他这般顿兵于坚城之下,不出半月,士气必泄。
我军只需以逸待劳,便可不战而胜。
此人连下三城,看来多是侥幸。”
程普没有回头,声音沙哑而沉稳:
“狮子搏兔,亦用全力。
刘偕能在旬月之间连下三城。
更是在皖城生擒主公,绝非庸辈。
他越是按部就班,老夫这心里,就越是不踏实。”
这位追随孙家两代人的老将,一生经历大小战阵数百。
什么阴谋诡计没见过?
可刘偕在皖城之战中展现出的种种诡异。
至今仍是江东诸将心头的一片阴云。
会自己断裂的云梯,坚不可摧的城墙……
程普的首觉告诉他。
这个年轻人,绝不会用这种最笨的办法来攻打舒县。
“传令下去,夜间巡逻的暗哨增加一倍。
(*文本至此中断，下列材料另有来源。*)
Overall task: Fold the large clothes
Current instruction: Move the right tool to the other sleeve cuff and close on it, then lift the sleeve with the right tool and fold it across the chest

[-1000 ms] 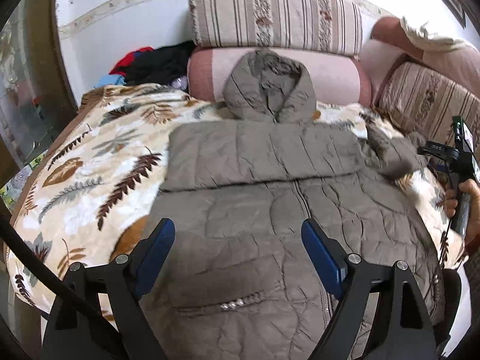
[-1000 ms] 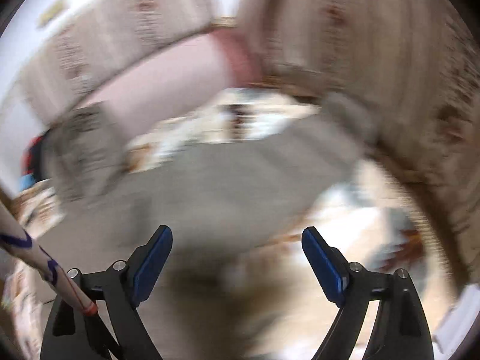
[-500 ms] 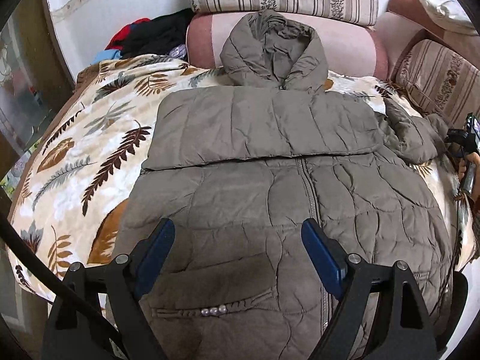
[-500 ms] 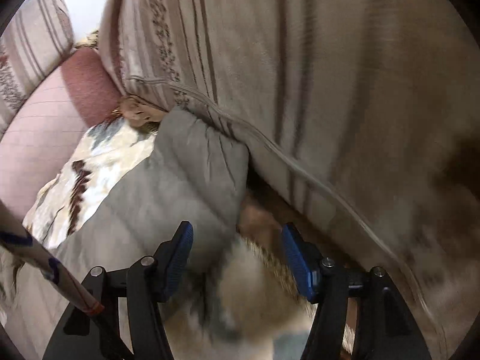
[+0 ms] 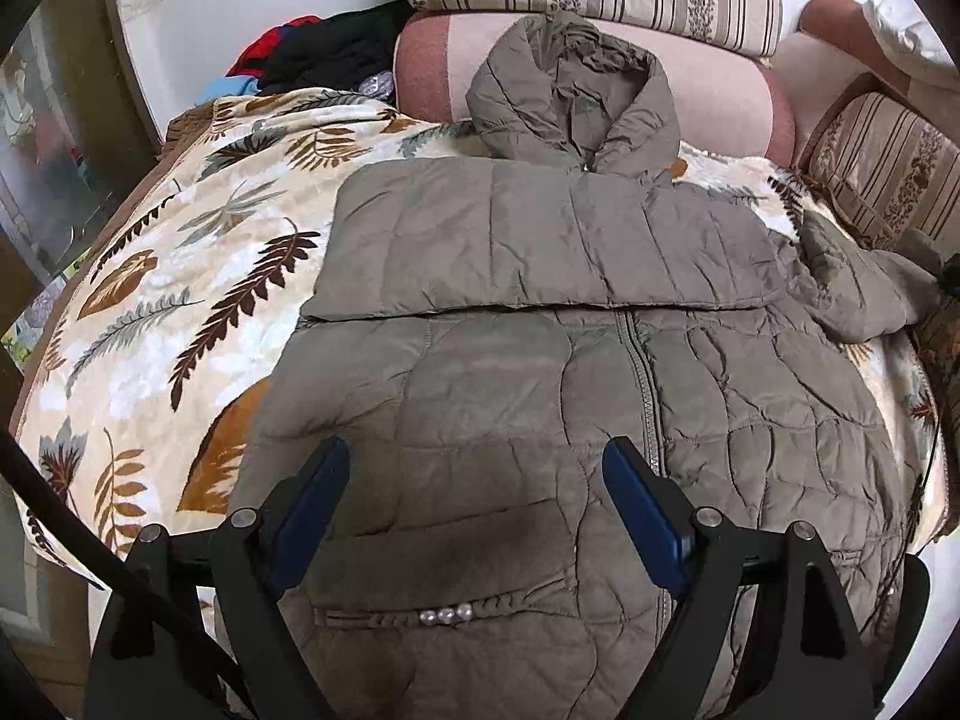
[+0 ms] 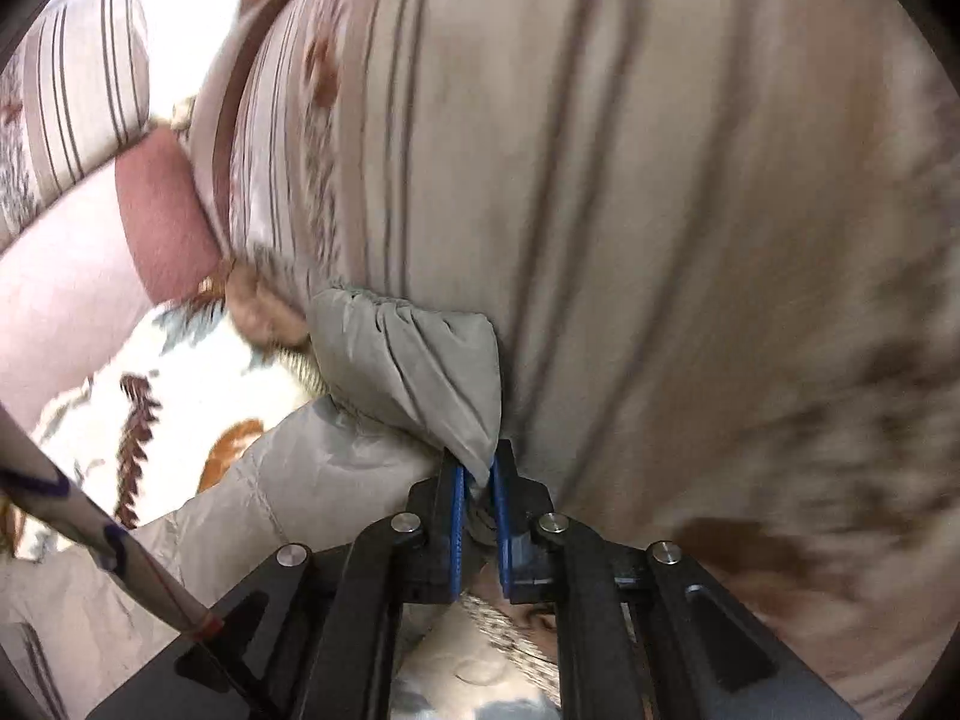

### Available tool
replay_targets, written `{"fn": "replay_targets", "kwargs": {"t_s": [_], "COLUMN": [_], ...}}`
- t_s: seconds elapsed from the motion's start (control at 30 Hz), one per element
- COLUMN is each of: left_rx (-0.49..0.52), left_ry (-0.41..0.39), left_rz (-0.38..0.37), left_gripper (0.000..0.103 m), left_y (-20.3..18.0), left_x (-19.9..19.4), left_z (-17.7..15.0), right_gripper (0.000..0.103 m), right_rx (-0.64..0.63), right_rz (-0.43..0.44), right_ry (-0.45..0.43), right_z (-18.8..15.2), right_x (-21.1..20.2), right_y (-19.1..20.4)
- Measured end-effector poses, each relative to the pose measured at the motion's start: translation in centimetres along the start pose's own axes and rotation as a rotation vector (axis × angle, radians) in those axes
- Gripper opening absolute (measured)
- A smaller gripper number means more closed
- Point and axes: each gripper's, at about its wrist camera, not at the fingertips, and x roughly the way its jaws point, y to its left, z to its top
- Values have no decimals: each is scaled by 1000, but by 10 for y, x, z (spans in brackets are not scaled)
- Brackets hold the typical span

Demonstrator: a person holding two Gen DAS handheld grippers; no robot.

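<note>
Leaf-patterned bedding [image 5: 198,300] carries the olive puffer coat [image 5: 540,408], hood at twelve o'clock, one sleeve already folded across. The right claw [image 6: 477,480] has just been closing and pinches the other sleeve's cuff [image 6: 420,384] at three o'clock, presumably for folding inward. The left claw [image 5: 474,498] is held wide above the hem.

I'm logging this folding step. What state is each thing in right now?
Puffer jacket: zipped, lying front up on the leaf-print blanket.
One sleeve: folded across the chest.
Other sleeve's cuff: pinched against the striped cushion.
Left claw: open, above the jacket.
Right claw: just closed on the cuff.
</note>
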Motion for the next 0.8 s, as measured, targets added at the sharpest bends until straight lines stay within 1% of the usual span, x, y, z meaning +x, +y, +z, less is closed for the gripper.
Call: {"fn": "replay_targets", "kwargs": {"t_s": [0.07, 0.13, 0.23, 0.37, 0.43, 0.5, 0.63, 0.73, 0.8], "left_rx": [-12, -25, -38, -49, -50, -54, -78, -97, -108], "left_ry": [-12, -27, -40, -56, -67, -79, -103, -121, -131], "left_rz": [-9, -19, -18, -39, -47, -47, -38, -24, -17], "left_gripper": [85, 85, 85, 85, 85, 85, 85, 85, 85], "left_y": [6, 13, 21, 29, 34, 38, 54, 69, 77], "left_x": [-6, -13, -19, -27, -32, -36, -42, -44, -46], "left_z": [-2, -7, -12, -22, -28, -32, -38, -42, -44], "right_gripper": [8, 8, 8, 8, 8, 8, 8, 8, 8], "right_rx": [-9, -25, -69, -151, -188, -215, -307, -422, -492], "right_rz": [18, 54, 135, 237, 319, 390, 548, 663, 719], "right_ry": [-35, -69, -117, -163, -168, -161, -118, -73, -51], "right_z": [5, 9, 11, 6, -3, -12, -50, -97, -128], "right_x": [-27, -55, -106, -162, -194, -212, -253, -279, -289], "right_y": [3, 9, 30, 74, 102, 132, 199, 262, 295]}}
”
程普沉声道。
“另外,从丹阳兵里挑出二十个身手最好的。
今夜三更,摸出城去,探一探刘偕的大营。”
“诺!”程咨领命而去。
夜,如浓墨般化不开。
刘偕的中军大帐内,油灯的光晕将他的影子投在舆图上,显得有些巨大。
就在此时,帐外传来一阵轻微的骚动。
随即是程咬金那标志性的大嗓门。
“他娘的!大半夜不睡觉,鬼鬼祟祟的,被俺老程抓到了吧!”
刘偕心中一动,走出大帐。
只见程咬金正骂骂咧咧地提着两个被捆成粽子的人,扔在地上。